The man Hillary effused over, Hassan Sheikh Mohamud, as the "President" of Somalia is no more than the Mayor of Mogadishu – and tenuously at that, as he needs 10,000 AMISOM soldiers to be only that. Here’s the reality, courtesy of the Economist magazine:
 
The "Federal Republic of Somalia" exists only in that tiny dab of bright blue around Mogadishu and the nearby town of Marka. That’s what Mr. Mohamud is President of. He has no control over anywhere else. That teal-green area on the border with Kenya with the town of Kismayo is owned and operated now by the Kenya military. Just as that pale blue area along the Ethiopian border is the property of the Ethiopian military.

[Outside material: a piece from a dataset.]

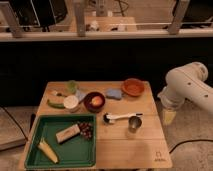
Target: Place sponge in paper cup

The huge region of eastern Ethiopia called the Ogaden – draw a line from the Djibouti-Somaliland border straight down to the Juba River, east of that is the Ogaden – is populated mostly by ethnic Somalis. Rebellions of the Ogadenis against Ethiopia have been sponsored by a number of Somali governments and movements. The Ethiopian military is putting an end to this by seizing and holding a buffer area with traditional Somalia proper.
The same with Kenya. The entire Northeastern Province along Kenya’s border with Somalia of 50,000 square miles is ethnic Somali. To secure their border, the Kenyans have now de facto shifted that border deep into Somalia.

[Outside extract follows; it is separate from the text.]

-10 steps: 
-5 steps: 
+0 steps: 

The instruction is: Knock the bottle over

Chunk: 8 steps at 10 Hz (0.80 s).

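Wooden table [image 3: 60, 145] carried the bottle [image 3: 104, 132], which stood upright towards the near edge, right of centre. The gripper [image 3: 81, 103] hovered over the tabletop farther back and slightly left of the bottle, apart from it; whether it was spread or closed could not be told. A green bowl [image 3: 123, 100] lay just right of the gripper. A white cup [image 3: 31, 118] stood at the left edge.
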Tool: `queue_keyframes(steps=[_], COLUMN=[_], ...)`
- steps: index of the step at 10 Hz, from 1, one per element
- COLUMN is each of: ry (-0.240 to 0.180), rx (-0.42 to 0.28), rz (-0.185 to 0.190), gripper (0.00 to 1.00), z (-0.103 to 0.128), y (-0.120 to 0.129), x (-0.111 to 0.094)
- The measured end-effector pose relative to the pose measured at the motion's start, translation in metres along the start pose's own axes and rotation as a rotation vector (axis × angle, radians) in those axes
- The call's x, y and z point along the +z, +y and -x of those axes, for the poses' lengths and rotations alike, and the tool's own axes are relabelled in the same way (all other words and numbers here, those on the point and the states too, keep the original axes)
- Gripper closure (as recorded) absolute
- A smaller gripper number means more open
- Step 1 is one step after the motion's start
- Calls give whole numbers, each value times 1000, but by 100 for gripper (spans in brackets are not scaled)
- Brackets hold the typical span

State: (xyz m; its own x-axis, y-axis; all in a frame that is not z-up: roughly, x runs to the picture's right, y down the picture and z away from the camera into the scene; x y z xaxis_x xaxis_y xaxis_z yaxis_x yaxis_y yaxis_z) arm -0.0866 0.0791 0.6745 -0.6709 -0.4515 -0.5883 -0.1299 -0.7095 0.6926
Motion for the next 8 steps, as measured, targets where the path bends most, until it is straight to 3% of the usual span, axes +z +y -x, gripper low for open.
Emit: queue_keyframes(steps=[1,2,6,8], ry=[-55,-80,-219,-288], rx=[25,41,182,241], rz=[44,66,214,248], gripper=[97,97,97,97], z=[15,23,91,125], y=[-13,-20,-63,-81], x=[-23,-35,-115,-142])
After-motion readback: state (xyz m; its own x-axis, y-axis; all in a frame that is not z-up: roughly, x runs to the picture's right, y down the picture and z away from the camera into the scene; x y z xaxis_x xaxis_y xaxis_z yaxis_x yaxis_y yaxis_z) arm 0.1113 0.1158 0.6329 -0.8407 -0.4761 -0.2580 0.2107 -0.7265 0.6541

The giant pink area shows that Al Shabaab is not dead, just hiding, running and gunning in what is now Somali Apache Country. The pirates are still in control of the coast from Eyl to Haradheere. Puntland has de facto seceded from Somalia, although it claims it only wants "autonomy," not outright independence. Below Puntland is yet another breakaway region, Galmudug (South Mudug).
Somaliland seceded from Somalia in 1991 and is fiercely determined to be free from control by Mogadishu. The "Disputed Territory" between Somaliland and Puntland is the sparsely-populated regions of Sanaag and Sool, which are effectively controlled by Somaliland.
What the map does not show is how much cooperation and trade there is between these separate regions and de facto states. The entire area now has one currency: the US dollar. (Even for the pirates. They won’t accept euros or anything else but greenbacks for their ransom payments.)
Trade is booming. The bananas you have in Hargeisa came from Mogadishu, and the camel steak you had in Mogadishu came from Hargeisa.
In other words, private enterprise is flourishing in any area of the region free of Islamic nutballs. What the region also needs, desperately needs to be free of is the insistence of the world diplomatic community to force the square peg of Mogadishu into the round hole of Somalia.
The people of Bossaso and Garowe and Hargeisa and Berbera do not want their lives run by politicians in Mogadishu. What is it about this that the UN and the US State Department can’t understand? The amount of money and effort being spent on Mogadishu is amazing. You’d think it would be focused on fixing the most dangerous and most shattered city on the planet.
But the pinstripe set seem intent on feeding the obsession of creating a "Greater Somalia" – Mogadishu conquering and ruling the entire fractured map above plus the Ogaden and Northeastern Kenya – that has possessed Mogadishan rabble-rousers for generations.
There’s never going to be a Greater Somalia. Somalia itself is Humpty-Dumpty, broken apart and won’t be put back together again. But Mogadishu may yet flourish, thanks to Ahmed Jama and others like him. Less than two weeks ago (2/16), an Al-Shabaab suicide bomber blew himself and his car up trying to get into the Lido restaurant on Mogadishu’s Lido Beach. It was back in business last week.
There’s no city like Mogadishu anywhere. Where else can you have a meal overlooking a beach on the Indian Ocean that has a sign at the door warning you that no AK-47s or hand grenades are allowed inside?